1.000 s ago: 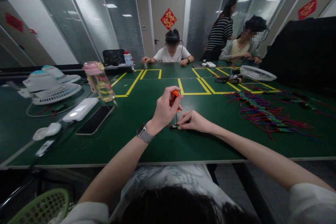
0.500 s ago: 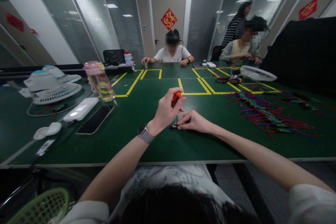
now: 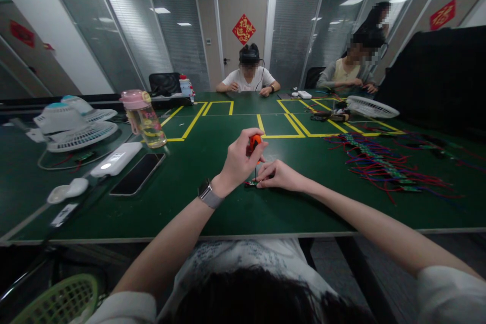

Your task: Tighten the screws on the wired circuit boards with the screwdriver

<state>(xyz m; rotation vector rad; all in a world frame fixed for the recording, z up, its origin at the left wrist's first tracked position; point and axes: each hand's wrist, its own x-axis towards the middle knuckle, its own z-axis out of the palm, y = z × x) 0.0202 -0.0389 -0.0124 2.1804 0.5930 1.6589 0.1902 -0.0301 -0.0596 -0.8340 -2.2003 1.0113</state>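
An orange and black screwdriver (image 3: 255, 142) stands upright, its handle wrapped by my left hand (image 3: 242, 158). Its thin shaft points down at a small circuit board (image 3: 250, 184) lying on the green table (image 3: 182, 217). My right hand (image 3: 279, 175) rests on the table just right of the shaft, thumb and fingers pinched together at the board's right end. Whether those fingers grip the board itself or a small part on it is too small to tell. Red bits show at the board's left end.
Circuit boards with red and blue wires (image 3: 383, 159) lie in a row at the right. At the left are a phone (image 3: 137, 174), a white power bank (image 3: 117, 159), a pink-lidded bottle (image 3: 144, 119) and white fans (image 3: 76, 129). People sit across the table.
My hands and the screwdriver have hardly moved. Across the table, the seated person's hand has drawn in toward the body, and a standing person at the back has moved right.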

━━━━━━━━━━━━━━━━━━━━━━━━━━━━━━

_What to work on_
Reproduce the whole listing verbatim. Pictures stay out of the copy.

_Exercise response_
1.000 s ago: 
0.500 s ago: 
now: 

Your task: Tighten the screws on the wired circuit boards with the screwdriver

<state>(xyz m; rotation vector rad; all in a world frame fixed for the recording, z up, its origin at the left wrist's first tracked position; point and axes: each hand's wrist, its own x-axis towards the middle knuckle, its own z-axis out of the palm, y = z × x) 0.0202 -0.0389 -0.0124 2.1804 0.5930 1.6589 0.1902 -0.0301 -0.0596 -0.8340 -2.2003 1.0113</state>
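An orange and black screwdriver (image 3: 255, 142) stands upright, its handle wrapped by my left hand (image 3: 242, 158). Its thin shaft points down at a small circuit board (image 3: 250, 184) lying on the green table (image 3: 182, 217). My right hand (image 3: 279, 175) rests on the table just right of the shaft, thumb and fingers pinched together at the board's right end. Whether those fingers grip the board itself or a small part on it is too small to tell. Red bits show at the board's left end.
Circuit boards with red and blue wires (image 3: 383, 159) lie in a row at the right. At the left are a phone (image 3: 137, 174), a white power bank (image 3: 117, 159), a pink-lidded bottle (image 3: 144, 119) and white fans (image 3: 76, 129). People sit across the table.
My hands and the screwdriver have hardly moved. Across the table, the seated person's hand has drawn in toward the body, and a standing person at the back has moved right.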

That completes the answer, and no more is expected.